EXERCISE INSTRUCTIONS
From the data underneath, reproduce exactly the stretch that begins at the line with "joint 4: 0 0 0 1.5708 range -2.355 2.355" and ends after the line with "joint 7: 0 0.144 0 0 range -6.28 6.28".

**** DATA SHOWN

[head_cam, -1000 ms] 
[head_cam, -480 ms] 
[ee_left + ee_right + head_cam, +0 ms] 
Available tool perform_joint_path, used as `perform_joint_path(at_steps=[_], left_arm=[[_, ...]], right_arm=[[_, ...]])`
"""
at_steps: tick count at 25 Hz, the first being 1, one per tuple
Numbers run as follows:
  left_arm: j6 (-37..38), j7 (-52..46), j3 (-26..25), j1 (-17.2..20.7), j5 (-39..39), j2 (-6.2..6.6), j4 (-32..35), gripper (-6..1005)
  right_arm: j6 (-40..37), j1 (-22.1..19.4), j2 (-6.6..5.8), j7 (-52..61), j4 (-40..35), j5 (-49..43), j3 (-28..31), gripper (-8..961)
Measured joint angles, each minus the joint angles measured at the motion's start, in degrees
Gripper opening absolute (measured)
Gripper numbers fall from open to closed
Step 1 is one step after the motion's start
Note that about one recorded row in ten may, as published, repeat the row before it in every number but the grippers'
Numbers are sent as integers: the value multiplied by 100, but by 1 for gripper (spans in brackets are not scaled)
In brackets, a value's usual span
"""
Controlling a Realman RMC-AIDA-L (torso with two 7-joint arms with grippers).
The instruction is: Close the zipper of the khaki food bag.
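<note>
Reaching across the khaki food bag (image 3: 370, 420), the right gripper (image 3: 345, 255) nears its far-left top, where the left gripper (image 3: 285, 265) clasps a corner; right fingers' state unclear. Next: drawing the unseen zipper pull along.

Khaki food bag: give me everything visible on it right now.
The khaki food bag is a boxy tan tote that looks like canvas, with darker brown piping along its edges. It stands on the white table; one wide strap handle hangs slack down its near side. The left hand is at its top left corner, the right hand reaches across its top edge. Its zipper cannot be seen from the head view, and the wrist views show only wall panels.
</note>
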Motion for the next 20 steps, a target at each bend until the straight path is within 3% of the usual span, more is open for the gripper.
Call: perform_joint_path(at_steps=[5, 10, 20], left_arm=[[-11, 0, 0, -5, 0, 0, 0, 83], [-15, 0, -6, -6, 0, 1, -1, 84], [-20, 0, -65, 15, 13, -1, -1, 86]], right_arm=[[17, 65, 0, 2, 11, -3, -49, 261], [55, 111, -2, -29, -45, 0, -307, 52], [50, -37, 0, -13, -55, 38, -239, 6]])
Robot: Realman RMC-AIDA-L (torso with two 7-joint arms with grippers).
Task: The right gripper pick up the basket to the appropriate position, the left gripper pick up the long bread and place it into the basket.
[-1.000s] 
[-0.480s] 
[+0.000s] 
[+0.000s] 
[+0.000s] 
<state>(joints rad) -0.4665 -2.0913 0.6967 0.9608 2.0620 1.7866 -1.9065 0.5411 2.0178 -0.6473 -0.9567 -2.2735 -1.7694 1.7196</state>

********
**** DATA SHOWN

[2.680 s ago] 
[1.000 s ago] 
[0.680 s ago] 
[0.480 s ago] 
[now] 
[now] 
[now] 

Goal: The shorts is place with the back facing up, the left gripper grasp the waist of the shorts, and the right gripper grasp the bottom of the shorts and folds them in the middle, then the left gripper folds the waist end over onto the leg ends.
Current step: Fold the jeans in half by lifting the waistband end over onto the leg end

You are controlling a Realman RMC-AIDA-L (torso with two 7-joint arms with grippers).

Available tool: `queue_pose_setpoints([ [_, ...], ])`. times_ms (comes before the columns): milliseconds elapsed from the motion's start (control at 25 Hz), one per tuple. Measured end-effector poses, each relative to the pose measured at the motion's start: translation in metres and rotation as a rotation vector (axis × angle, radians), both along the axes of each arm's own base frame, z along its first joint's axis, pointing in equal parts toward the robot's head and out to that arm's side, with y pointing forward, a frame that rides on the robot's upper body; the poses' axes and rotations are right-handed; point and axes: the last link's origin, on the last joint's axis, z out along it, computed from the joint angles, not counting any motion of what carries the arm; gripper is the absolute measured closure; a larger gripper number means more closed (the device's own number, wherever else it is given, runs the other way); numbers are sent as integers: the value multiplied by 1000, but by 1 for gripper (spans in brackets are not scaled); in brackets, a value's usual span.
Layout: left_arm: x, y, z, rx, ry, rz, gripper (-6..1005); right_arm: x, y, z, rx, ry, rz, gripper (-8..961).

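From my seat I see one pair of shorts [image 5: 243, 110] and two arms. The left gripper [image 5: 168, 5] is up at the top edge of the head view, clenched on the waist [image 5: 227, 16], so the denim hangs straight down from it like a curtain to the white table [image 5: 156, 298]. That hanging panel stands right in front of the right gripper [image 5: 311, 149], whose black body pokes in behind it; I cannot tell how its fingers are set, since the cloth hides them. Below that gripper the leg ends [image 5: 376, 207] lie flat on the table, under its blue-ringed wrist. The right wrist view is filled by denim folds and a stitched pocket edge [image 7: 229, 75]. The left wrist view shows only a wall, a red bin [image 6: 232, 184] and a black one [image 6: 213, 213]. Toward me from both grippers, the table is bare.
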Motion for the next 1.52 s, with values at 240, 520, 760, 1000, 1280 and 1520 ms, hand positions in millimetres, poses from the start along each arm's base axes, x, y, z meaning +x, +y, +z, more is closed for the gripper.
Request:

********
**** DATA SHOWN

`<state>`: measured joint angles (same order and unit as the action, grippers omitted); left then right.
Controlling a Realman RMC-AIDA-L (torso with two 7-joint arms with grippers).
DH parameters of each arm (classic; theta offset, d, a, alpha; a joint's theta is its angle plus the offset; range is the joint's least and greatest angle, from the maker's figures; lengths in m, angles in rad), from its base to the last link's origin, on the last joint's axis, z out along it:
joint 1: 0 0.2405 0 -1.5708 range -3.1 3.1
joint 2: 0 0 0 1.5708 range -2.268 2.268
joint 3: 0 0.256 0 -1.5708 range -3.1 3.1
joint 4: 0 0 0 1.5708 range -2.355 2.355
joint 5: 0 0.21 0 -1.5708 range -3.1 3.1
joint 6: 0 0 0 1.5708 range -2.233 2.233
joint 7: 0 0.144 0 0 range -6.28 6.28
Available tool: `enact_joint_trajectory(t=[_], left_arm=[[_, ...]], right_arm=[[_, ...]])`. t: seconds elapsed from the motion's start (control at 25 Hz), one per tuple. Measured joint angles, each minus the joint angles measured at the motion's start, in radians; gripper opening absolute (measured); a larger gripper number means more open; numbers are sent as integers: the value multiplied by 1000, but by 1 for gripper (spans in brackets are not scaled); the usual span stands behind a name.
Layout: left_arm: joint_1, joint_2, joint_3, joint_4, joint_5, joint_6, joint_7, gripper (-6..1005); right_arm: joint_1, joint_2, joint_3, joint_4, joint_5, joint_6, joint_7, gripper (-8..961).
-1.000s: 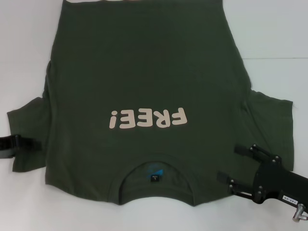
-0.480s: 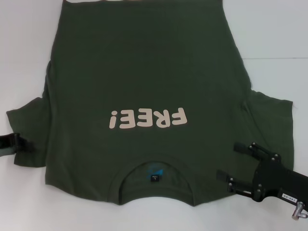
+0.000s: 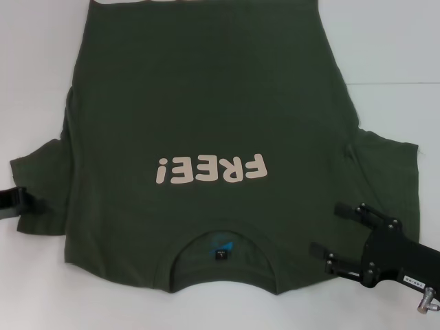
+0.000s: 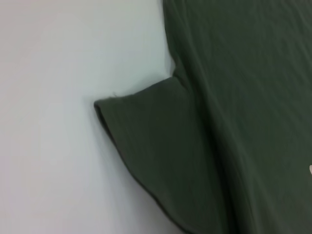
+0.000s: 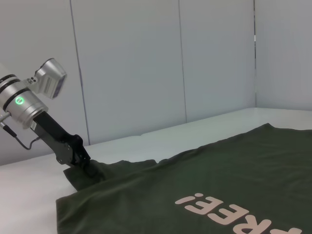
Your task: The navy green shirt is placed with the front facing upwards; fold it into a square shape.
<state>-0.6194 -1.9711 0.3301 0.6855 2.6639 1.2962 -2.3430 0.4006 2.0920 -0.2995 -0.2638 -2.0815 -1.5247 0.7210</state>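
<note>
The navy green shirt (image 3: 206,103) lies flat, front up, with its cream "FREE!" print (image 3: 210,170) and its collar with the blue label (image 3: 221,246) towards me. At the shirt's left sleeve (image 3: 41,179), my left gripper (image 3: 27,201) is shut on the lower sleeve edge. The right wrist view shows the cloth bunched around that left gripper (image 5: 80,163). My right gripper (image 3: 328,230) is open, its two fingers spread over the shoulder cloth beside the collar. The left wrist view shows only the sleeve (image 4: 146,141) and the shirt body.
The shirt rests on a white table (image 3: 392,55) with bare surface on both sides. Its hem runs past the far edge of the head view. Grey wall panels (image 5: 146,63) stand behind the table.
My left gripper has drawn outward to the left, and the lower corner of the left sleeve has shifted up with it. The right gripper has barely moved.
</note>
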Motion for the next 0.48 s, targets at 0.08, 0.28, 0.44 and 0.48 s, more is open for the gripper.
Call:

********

SOLUTION TO THE PROBLEM
joint 4: 0 0 0 1.5708 range -2.355 2.355
joint 5: 0 0.21 0 -1.5708 range -3.1 3.1
joint 6: 0 0 0 1.5708 range -2.233 2.233
joint 7: 0 0.144 0 0 range -6.28 6.28

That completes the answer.